As per Constitution (Application to J&K) Order of 1971, clause (3) of Article 32 will not apply to the state of J&K. Article 32 specifies the remedies available to every citizen for enforcement of rights conferred by the Constitution and contained in the chapter on Fundamental Rights. Clause (3) of Article 32 says that while any citizen whose fundamental rights have been violated or who has been denied his fundamental rights may approach the Supreme Court for redress and while the Supreme Court shall have the power ‘to issue directions or orders for the enforcement of these rights, Parliament too “may by law empower any other court to exercise within its local limits all those powers conferred on the Supreme Court to enforce these rights”. This means not just the Supreme Court alone but any other court in a state or union territory can be empowered by parliament to assume the very same powers as those of the Supreme Court to enforce the fundamental rights enshrined in the Constitution.

The chapter on Fundamental Rights in the Indian Constitution lists the constitutional rights to which every Indian citizen is entitled. These rights can be enforced through judicial intervention and parliament has the right to make laws for any part of the country or for the country as a whole to protect and enforce these rights. These rights are inviolable except in situation of a state of Emergency in the country. Article 35 declares that Parliament has the right and state legislatures do not have the power to make laws for enforcing these rights, for prescribing punishment for acts declared to be offences under this part and so on. But using the provision of Article 370, the state of J&K has refused to allow Parliament to make laws for the state under clause (3) of Article 16 and clause (3) of Article 32, both of which, besides Articles 33 and 34 are matters mentioned in Article 35A (i) as being areas for which Parliament has the right to make laws.
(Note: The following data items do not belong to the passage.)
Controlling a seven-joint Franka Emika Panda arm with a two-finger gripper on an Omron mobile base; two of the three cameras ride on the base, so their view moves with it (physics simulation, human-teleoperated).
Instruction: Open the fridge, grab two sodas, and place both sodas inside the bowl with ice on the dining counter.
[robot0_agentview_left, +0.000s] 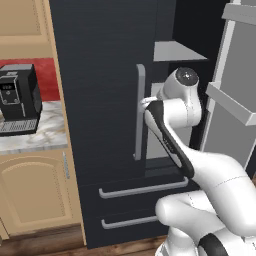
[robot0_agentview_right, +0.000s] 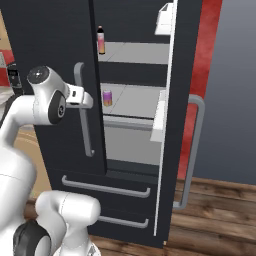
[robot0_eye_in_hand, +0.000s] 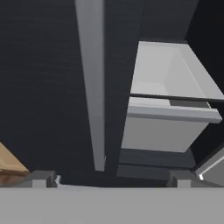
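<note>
My jaws stand wide and empty beside the black-navy fridge (robot0_agentview_right: 55, 45)'s closed left door; the right door hangs open. The short purple-yellow can (robot0_agentview_right: 107, 97), probably light, rigid and slick, sits mid-shelf; I'd grip its round sides

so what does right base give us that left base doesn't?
Right base: the bottle on the upper shelf, the can on the shelf below, and the open right door's bar handle. Left base: the black coffee machine on the marbled worktop and the tan cabinet under it. Shared: the fridge with its right door open, the closed left door's handle, the two drawer handles, the arm.
</note>
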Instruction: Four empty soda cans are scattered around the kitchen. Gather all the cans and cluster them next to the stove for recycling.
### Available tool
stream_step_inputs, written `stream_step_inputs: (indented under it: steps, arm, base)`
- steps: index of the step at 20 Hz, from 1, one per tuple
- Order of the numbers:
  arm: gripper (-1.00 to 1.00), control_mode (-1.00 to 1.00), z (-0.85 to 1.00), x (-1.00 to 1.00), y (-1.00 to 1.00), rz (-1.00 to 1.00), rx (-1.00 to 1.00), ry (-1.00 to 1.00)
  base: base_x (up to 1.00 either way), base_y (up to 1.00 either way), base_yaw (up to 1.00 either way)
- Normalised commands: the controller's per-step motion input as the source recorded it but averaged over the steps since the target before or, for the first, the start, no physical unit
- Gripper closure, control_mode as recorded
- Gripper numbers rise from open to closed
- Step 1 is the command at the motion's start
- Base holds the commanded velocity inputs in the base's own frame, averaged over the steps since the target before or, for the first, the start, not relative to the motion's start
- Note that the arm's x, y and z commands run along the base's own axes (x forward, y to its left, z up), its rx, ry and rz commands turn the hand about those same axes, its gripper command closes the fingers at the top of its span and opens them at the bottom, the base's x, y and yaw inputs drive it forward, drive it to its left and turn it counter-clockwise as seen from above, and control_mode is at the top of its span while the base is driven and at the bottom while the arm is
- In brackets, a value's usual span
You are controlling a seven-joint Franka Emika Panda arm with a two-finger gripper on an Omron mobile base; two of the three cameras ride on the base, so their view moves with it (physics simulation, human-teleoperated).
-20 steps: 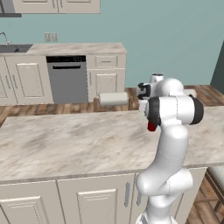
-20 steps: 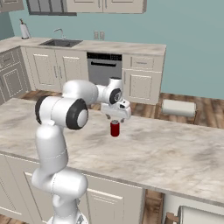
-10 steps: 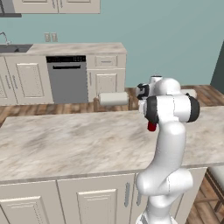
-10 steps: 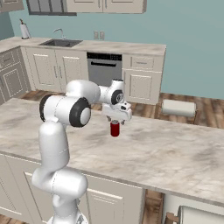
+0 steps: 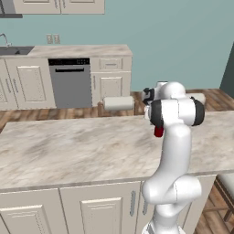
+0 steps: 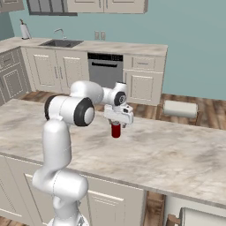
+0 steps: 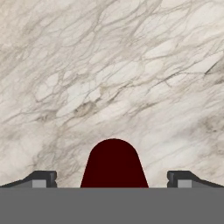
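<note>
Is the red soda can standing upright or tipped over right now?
Upright. In the right base view the red soda can stands vertical on the marble counter, directly under the hand, its sides straight up and down.

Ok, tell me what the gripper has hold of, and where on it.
The gripper holds a red soda can by its upper end, the can hanging upright below the hand, over the marble counter.

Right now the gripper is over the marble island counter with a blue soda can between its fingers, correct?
Not quite: the soda can is red, not blue, as the right base view shows. The rest holds: the gripper is over the marble island counter, and the hand view shows the can's dark red body between the two fingertips.
</note>
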Motion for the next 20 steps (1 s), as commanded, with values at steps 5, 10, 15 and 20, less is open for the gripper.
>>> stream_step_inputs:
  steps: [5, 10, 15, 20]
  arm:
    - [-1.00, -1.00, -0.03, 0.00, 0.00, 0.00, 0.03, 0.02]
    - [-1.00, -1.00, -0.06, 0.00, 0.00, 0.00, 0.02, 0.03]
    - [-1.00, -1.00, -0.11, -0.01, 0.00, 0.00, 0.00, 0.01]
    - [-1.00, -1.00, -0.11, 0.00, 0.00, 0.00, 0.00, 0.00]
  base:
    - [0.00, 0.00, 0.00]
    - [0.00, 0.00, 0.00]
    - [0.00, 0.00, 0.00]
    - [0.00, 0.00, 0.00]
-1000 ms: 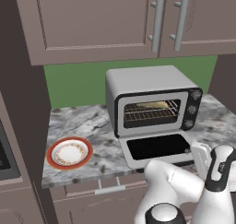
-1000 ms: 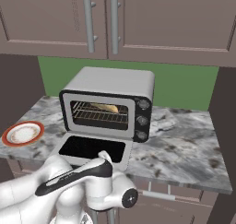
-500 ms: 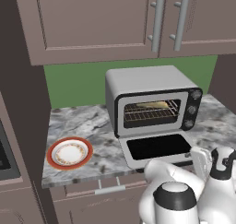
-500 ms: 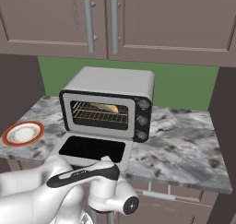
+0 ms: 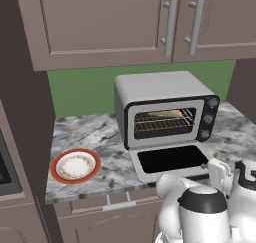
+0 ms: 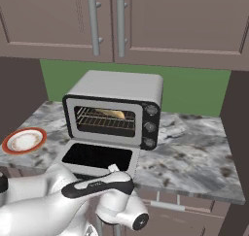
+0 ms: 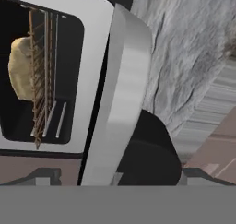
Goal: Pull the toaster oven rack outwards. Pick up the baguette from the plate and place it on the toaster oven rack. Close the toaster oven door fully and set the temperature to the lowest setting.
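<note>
Left base view shows you the baguette point(image 5: 167, 114) already lying on the toaster oven rack point(image 5: 162, 121) inside the toaster oven point(image 5: 162, 112), and the plate point(image 5: 75, 165) sits bare on the counter point(image 5: 95, 137) to the oven's left. So the loading looks done. What is left, by my reading, is the toaster oven door point(image 5: 170, 159) — it lies dropped flat in front of the cavity — and then the temperature knob on the black panel point(image 5: 208, 118). Your gripper point(image 7: 148, 159) is low at the door's front edge; in the hand view the door's silver frame runs right past the dark finger. How wide the fingers stand, or whether they grip anything — you cannot tell from these pictures.
</note>
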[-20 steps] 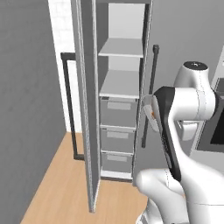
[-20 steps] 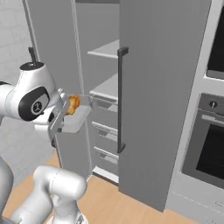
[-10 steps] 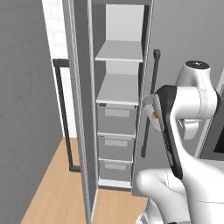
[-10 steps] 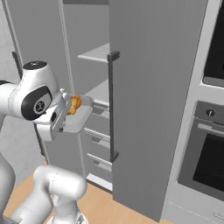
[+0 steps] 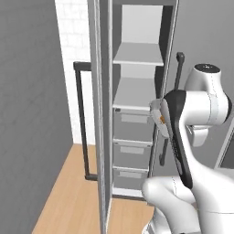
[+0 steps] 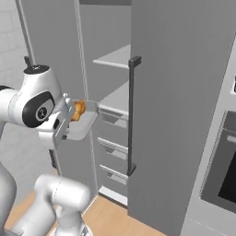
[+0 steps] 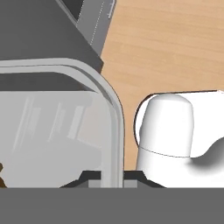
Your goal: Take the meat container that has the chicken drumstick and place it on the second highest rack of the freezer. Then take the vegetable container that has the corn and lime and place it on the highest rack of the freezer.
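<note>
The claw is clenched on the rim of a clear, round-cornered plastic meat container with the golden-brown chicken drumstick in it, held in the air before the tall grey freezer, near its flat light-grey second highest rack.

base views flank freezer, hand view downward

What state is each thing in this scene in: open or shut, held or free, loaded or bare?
freezer: door open.
meat container: held off the floor, outside the freezer.
chicken drumstick: inside the container.
gripper: shut on the container's rim.
second highest rack: bare.
highest rack: bare.
</note>
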### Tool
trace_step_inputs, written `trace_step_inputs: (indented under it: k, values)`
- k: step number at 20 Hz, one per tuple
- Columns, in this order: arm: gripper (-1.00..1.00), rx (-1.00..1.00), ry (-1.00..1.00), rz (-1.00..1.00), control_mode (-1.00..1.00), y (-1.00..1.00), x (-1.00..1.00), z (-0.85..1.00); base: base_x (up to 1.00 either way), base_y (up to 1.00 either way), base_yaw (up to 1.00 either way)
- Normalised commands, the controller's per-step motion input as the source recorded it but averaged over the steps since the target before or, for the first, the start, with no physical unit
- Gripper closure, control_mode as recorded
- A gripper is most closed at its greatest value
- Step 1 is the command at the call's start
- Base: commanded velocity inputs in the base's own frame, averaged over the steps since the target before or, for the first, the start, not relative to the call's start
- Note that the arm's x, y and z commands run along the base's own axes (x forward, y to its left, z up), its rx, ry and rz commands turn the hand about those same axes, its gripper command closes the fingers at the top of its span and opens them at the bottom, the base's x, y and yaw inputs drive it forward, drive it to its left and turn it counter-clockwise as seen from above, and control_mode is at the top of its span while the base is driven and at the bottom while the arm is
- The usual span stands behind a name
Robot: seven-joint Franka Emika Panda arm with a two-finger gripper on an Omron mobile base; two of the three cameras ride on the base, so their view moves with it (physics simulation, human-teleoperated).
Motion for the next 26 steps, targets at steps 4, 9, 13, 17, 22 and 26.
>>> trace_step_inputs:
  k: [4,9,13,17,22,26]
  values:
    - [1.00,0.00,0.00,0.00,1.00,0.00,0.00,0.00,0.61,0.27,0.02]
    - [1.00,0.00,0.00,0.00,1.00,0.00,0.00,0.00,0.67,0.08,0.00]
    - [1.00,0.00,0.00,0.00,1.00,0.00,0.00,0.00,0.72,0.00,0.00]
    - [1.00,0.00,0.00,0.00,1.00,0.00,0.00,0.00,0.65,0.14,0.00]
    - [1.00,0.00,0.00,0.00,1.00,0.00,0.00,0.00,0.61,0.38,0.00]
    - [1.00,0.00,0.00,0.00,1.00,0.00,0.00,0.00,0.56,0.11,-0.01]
By refusing to accept the jurisdiction of clause (3) of Article 32, the state of J&K has violated the fundamental rights of a section of the citizens of India residing in J&K, and who do not belong to a category created by the National Conference called “permanent residents”. The National Conference may disclaim any responsibility for the creation of this category with the explanation that “permanent residents” is the new name given to the category of residents of J&K previously known as “state subjects” which was created in 1927 when the state was ruled by the Dogras. But this argument is fallacious because while the Maharaja may have had very good reasons for creating this category (shall come to this shortly), there was no reason for continuing with this classification of the residents in J&K as “state subjects” and “non-state subjects” in independent India governed by the Indian Constitution.

Jammu & Kashmir FlagWhat are the implications of clause (3) of Article 32 not being applicable to J&K? It means that those citizens of India who are resident in J&K but who are not “permanent residents” as defined by Section 6 of the J&K state constitution, cannot challenge in any court the denial by the state government of the fundamental rights guaranteed to them by the Indian Constitution because the J&K state constitution has its own version of fundamental rights which is not guaranteed to all residents of J&K. Only the “permanent residents” of J&K are so privileged. And those residents of J&K who are denied these fundamental rights, cannot approach either the Supreme Court or any local court within J&K for redress because Article 370 has made it impossible for any court to offer redress. The fundamental rights as per the J&K state constitution is discriminatory and there is nothing that any court can do for those who are denied these rights in the state.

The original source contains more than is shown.